For somebody out there, if they need a protein powder or some sort of drink to help sustain them whether it's from workouts or because of a health issue that you can't chew or something like that. We are okay with whey protein if you can’t handle milk.
There was some back and forth a while ago between whey and casein. Casein is more slow release than whey but quite honestly, the studies that are coming out make whey the winner in that battle. If you don't tolerate whey try, casein. If you don't try to tolerate that, get a high-quality egg protein. You can tolerate that. There are some vegetable pea proteins that are okay. The amino acid breakdown is not as optimal. Your best bet is to still sit down with a pound of hamburger after a workout and eat that.
Also, raw. I’m kidding. Don’t get it raw.
You can, if it's good. If it's fresh. If it's been frozen. The next time I come on down, I'll bring a frozen thing. I'll let that thaw.
I'll eat it like a popsicle and gnaw on it.
That’s a little hard but the reason that hamburger might be better as a protein source than steak. I love a steak, but I don't mind hamburgers.
I got steak waiting for me at home so don't say it too much. I'm going to leave early.
Hamburger has all the gristle ground up.
That's true. It has all the connective tissues in it.
All of that connective tissue is there because of one of the things that we are seeing in some of the research that's out there and Siim Land had some great information talking about connective tissue. He and James DiNicolantonio wrote a book called The Collagen Cure. We've talked about collagen and glycine in the past. Glycine is the primary amino acid in connective tissue and in collagen. We may need a whole lot more glycine than we are getting in our diet but to the point, if you give me a beef rib, I will eat every bit of connective tissue on that thing. I like gnawing on that. I like chewing on that. Some of it gets to the dogs if it's chewy, but I don't mind that.
On the flip side, a lot of people don't have the chompers that I do or the desire to chew on that for half an hour. This is where the collagen proteins come in. This is where if you've already thrown it through a meat grinder, you have it broken down to a manageable, digestible form that you then consume. If you said, “I want to increase my protein and I want to make it easy,” a pound of hamburger. Maybe pushing for a pound and a half or two. Dr. Shiloh and I were talking about this. I don't think she'll mind me sharing.
I miss my Dr. Shiloh.
I know she comes over when I'm in Arthur. We check each other. She was out, but I was holding so she got me a good adjustment, but she's like, “Doc, I don't know if I can do carnivore. What can I eat?” I'm like, “Beef.” She's like, “Can I have eggs?” I'm like, “Absolutely, you can have eggs.” That's going to be eggs and bacon. That's a great combination right there but then you have that beef and all of that connective tissue and all of that iron and all those minerals that are in beef that people don't think are there because they stop looking. It’s those kinds of things.

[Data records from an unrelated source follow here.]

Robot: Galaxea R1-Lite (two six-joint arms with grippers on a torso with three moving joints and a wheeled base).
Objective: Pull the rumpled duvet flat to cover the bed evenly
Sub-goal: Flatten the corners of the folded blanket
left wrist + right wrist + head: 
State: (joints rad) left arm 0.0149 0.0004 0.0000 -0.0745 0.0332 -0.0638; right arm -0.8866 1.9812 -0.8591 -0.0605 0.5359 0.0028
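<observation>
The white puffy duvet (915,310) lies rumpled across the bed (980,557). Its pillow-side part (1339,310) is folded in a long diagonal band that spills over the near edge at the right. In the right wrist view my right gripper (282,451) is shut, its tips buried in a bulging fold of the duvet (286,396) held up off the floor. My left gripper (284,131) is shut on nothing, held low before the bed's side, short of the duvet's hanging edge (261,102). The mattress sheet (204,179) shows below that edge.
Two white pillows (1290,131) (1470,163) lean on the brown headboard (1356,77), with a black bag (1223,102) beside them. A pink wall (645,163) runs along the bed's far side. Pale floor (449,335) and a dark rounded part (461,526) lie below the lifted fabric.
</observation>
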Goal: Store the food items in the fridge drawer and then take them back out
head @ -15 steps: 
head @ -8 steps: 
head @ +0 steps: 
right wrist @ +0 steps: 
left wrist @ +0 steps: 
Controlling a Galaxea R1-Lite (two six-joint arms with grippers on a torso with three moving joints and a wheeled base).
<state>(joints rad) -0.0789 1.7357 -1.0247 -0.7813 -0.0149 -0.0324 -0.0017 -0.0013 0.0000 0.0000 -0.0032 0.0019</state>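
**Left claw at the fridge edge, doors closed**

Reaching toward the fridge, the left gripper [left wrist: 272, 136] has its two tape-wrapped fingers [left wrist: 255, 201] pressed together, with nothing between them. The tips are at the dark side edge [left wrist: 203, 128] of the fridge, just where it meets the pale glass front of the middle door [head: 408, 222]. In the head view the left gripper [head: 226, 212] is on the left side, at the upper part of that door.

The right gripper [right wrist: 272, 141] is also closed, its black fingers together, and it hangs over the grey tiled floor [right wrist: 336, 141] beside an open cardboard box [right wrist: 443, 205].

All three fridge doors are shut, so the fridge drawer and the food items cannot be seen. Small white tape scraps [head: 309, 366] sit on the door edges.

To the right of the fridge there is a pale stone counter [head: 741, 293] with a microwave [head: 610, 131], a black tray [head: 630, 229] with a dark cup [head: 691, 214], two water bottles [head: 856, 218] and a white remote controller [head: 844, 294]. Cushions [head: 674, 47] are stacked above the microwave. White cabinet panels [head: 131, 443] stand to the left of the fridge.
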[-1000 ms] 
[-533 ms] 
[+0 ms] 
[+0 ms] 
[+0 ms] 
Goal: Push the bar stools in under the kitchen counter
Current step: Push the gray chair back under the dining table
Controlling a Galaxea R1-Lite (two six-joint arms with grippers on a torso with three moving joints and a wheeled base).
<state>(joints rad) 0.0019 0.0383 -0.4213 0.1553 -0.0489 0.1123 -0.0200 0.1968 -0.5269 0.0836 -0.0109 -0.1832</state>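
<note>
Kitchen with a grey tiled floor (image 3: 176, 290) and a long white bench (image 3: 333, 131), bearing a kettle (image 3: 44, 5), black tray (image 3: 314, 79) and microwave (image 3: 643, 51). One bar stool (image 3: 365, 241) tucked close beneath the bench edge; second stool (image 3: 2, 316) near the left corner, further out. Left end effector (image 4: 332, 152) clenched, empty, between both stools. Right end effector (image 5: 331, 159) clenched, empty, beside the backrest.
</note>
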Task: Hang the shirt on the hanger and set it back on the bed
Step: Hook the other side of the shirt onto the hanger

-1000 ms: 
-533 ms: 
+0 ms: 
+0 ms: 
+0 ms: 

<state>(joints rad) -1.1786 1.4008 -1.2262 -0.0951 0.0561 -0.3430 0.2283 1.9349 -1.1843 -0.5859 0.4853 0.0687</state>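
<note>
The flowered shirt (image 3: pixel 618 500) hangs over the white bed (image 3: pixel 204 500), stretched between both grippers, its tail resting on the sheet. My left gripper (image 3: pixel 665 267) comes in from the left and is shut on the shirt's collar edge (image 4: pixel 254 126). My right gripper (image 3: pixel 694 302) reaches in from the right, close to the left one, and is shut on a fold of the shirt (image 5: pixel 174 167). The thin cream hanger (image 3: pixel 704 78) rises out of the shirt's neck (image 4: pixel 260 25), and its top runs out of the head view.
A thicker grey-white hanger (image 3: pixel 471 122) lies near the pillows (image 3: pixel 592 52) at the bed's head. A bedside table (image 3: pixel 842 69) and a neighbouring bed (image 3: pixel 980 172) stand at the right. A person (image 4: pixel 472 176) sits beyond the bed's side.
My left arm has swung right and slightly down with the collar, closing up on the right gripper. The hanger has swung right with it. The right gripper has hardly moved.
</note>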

If you make it simple, eat a pound. It's prepackaged. That one's yours. This one's mine and we're good. That will satiate you throughout the day. You might have to work into that. Maybe three-quarters of a pound is what you can digest at a time but I've worked up to being able to tolerate a pound in a sitting without a problem. I've seen some guys put down four pounds of meat and I'm like, “How do you do that?” He didn't do that on day one. He's worked himself up to that and he probably spends about half an hour eating meat.
I'm not going to ever do that.
Not yet.
No. I'm good. I don't need to.
Except for the next time we go to Fogo.
I could do it in one night. My stomach hurts thinking about that though. In general, that study that did make headlines is protein causes problems. Protein's killing you.
Do we want to talk about the mice that are designed to have atherosclerosis that they were looking at?
Yeah. Let's talk about that too. It’s like one of those things that's like, “You can design a study to make it say anything you want it to say if you put things in it.” It's awful where science is now and the clickbait headlines and all that stuff but I do think there's a great awakening happening. I think people are waking up to the fact that we've been lied to and are continuing to be lied to and they can follow the money. When you follow the money, you realize that this study was paid for by someone. I don't know who it was paid for by, but it was either a pharmaceutical that had the answer to the problem. It wasn't paid for by Boost.

Is Boost Nestle?
I don't know.
There are only six food companies in the world. We think we have the option of choice when we go to the grocery store, but at the bottom line, I think there are only 6 or 8 food companies that make all of that stuff. Here's the question, in the '40s and '50s, were cigarettes good for you?
Yes.
They were absolutely good for you.
Four out of five doctors smoke Marlboro’s or whatever. It was when that stuff came up.
This is the problem. Who was making money and if you follow the money, you start saying, “That makes sense.” There was another study that I heard about. I was like you when you saw this protein study. You're like, “That's dumb. That's going to be wrong.”
I read right away that it was the soy protein and where it was coming from and I was like, “I'm not even going to remotely listen to anything the study has to say because I would be sick.” If I drink one of those Boosts, I would be sick because my body does not respond well to 90% of those ingredients.
When we see a headline like that, we are like, “That's full of crap but which companies are saying, “This is good for you at a certain time and the correlation strengths have not come together so much to say, “If you smoke cigarettes for any length of time, you're probably going to get lung cancer. It's pretty high.” In this study here, how much protein did they have to give these animals that were already prone to having apoB?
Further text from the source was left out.